= What is expected =
Pick the lines holding the string "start" out of the records and copy them.

= Dataset extract =

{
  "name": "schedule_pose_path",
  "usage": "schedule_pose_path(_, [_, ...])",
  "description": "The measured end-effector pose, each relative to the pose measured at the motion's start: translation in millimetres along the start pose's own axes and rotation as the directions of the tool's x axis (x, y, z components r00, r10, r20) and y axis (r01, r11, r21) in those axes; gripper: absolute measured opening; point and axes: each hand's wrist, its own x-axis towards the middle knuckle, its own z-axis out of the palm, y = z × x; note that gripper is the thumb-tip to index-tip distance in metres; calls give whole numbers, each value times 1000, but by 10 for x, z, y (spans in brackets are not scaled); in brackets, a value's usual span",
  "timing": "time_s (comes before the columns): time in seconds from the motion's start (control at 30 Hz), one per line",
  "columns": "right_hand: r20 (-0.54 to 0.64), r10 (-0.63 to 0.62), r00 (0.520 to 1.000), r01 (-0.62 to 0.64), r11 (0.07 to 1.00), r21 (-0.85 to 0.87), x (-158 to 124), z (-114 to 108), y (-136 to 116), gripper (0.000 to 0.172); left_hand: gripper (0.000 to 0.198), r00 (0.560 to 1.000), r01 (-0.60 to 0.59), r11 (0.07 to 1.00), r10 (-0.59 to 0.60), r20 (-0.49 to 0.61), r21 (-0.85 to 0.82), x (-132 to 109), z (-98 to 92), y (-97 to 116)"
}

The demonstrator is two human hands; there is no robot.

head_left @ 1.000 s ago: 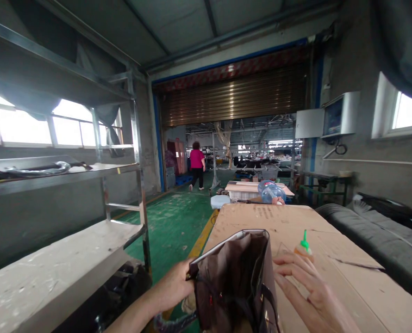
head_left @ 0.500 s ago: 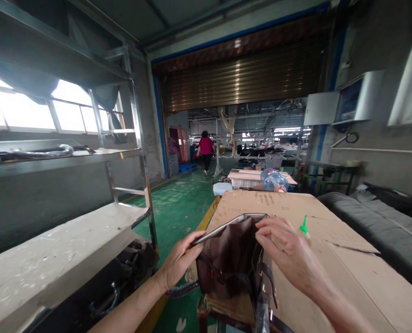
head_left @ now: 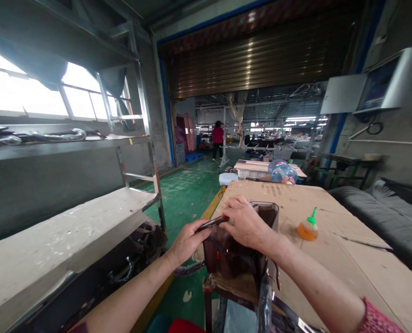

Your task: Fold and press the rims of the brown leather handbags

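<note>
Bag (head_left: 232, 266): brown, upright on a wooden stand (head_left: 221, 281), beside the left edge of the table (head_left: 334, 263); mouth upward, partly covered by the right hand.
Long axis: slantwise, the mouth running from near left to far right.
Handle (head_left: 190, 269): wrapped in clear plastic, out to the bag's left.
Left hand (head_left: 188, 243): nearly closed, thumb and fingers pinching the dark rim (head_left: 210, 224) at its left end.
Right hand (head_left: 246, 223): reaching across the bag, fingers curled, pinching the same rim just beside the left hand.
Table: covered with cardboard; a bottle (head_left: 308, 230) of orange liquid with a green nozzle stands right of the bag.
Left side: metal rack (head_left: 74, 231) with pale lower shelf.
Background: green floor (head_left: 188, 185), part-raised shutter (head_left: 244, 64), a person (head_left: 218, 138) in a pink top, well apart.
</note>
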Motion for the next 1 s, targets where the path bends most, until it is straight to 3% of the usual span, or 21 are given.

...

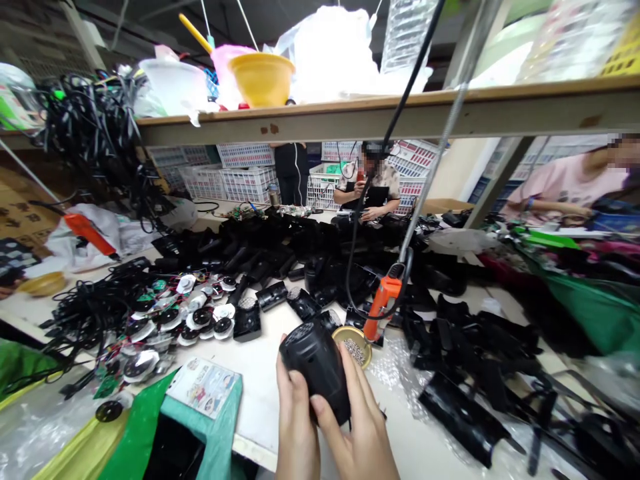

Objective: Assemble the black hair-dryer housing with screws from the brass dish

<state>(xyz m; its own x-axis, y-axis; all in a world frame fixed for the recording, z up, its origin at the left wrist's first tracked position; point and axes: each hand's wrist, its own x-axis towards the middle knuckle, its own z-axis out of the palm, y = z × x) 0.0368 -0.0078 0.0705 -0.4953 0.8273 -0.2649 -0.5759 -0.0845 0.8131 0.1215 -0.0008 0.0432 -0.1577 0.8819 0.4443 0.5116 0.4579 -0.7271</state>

= Finished task =
  "description": "The measured end-effector pose, each relative to the pose measured at the motion's start: translation in millimetres along the start pose's own axes and rotation as the directions of the tool's x axis (x, y, z components r00, r10, r20) and y axis (r01, r11, r21) in those axes; gripper: absolute measured opening; point and axes: each hand's wrist, its own x-axis towards the middle knuckle, its own z-axis out of the palm, y = z × x; note that gripper is the thumb-tip to index-tip distance in metres; calls give whole numbers, each value times 1000, but by 10 for x, z, y (spans in brackets are not scaled); in brackets, a value's usual span",
  "timing": "time_s (comes before the columns): time in seconds from the motion's start (control at 30 Hz), one per line",

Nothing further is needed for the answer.